I sat on the porch of a guesthouse in Kigali in 2011 and talked with a young schoolteacher from rural Rwanda – who I later learned was a genocide survivor – about education, reconciliation, and memorialisation. He believed that remembering the genocide was the only way to avoid similar tragedies in the future. He was most concerned not about prosecutorial justice for the genocide, but about memory, and having memorials that would provide convincing evidence even one hundred years down the road. He said, ‘when you commemorate past tragic events, you get image to try to build your present period. And when the present period is well built for commemoration of past instance, their future will be brightest.’ He was very adamant about the necessity of memory, although it can be painful.
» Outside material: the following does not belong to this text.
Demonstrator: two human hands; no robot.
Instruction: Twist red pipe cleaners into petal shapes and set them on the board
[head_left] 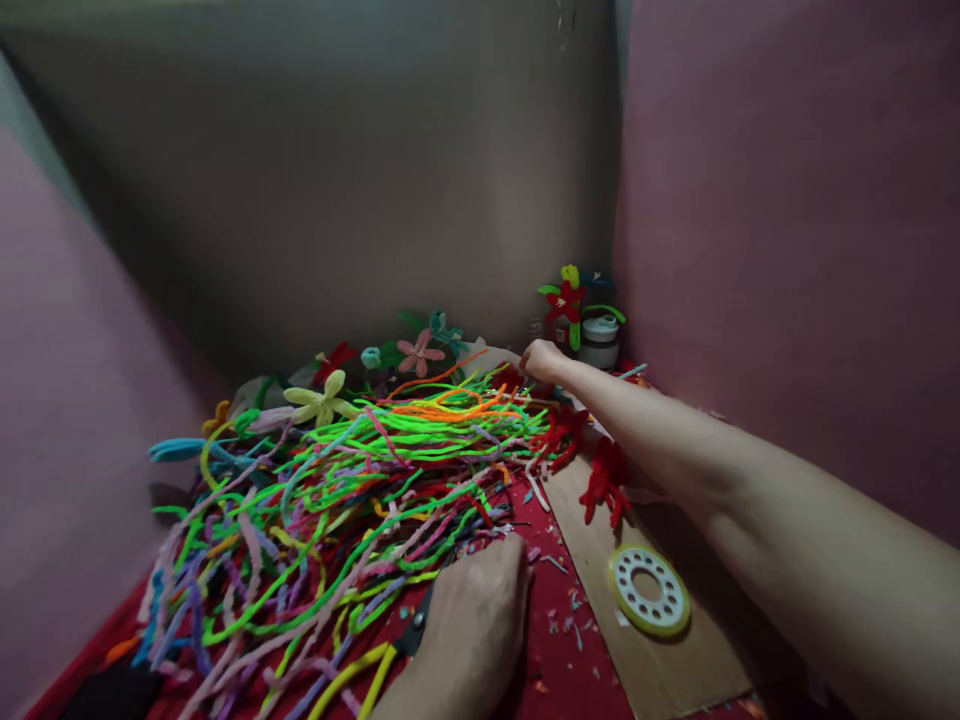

I have encountered this notion that forgetting constitutes injustice not only from survivors but also from government officials.
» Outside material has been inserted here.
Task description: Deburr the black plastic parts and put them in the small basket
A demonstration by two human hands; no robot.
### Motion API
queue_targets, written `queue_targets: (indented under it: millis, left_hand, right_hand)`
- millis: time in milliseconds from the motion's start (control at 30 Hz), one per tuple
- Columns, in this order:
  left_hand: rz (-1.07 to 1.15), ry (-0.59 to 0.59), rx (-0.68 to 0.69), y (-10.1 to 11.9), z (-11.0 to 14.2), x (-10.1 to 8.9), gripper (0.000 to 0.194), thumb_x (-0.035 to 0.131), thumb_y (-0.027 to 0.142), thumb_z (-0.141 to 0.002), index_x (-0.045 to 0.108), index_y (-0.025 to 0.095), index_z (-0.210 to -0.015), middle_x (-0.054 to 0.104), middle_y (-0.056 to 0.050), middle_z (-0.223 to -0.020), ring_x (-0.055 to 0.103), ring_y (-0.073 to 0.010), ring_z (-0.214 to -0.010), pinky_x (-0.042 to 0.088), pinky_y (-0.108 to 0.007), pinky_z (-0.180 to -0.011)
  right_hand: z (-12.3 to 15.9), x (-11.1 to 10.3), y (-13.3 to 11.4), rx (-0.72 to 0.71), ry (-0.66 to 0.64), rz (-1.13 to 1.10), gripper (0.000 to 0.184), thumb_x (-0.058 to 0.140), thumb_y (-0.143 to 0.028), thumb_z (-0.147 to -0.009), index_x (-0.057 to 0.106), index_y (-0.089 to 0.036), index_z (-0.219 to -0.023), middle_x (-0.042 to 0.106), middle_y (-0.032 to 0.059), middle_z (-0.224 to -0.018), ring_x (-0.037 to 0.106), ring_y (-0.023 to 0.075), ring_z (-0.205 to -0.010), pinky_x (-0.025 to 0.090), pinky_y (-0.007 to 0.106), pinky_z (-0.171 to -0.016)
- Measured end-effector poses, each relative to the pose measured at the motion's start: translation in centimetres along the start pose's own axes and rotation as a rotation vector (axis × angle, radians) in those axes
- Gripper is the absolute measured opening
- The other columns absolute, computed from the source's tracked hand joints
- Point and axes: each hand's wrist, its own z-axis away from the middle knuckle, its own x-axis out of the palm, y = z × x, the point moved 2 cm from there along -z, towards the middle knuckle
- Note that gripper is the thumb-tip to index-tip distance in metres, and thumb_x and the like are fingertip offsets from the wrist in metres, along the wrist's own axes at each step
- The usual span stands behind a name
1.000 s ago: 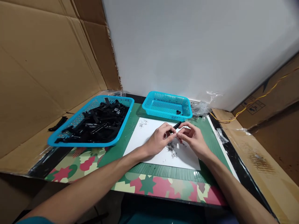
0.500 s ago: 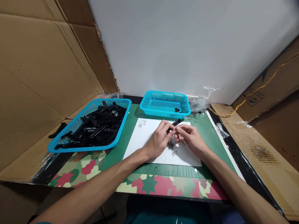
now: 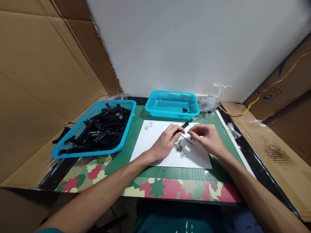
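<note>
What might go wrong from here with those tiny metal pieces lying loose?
The left hand might brush the loose pile of tiny metal pieces and scatter it across the flat white sheet. The slotted black part could slip, since only the left hand seems to hold it.

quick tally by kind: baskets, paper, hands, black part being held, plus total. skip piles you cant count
Baskets: 2
White sheet: 1
Left hand: 1
Right hand: 1
Held black part: 1
Total: 6
Not counted: piled black parts and metal bits, too jumbled or small to number.
</note>
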Motion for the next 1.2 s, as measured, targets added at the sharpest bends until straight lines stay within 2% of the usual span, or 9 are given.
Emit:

Transitional justice frameworks often emphasise the transitory nature of memory; a core tenet of these frameworks is that the trauma of memory can be dealt with, and put behind people, in an effort to move forward. However, I argue that that this creates a linear framework that can be problematic as we consider the process of memory, and that the persistence of memory need not be thought of as impeding justice, but as part of an evolving process. In this chapter, I argue that justice in Rwanda can be found through representations of multiple memories of the genocide rather than just one (in ‘memorialisations’ rather than ‘memorialisation’). Furthermore, allowing genocide memory to persist allows for a more effective transitional justice process, rather than silencing memory in the name of ‘moving on’. Certainly, genocide memorialisation can and does prolong trauma, yet the struggles to deal with this trauma and the acknowledgement of its persistence go a long way towards conceptualising alternative forms of justice.
Justice is often thought of as a legal mechanism, reinforced by the transitional justice literature that explores local, national, and international mechanisms. Rather than anchoring itself in this legal framework, my analysis references a human or social framework to explore the relationship between justice and memory in the Rwandan case.
Some scholars and media observers have argued that in Rwanda, survivor memory is marginalised by authoritarian government policies, and in some instances, this marginalisation is indeed apparent.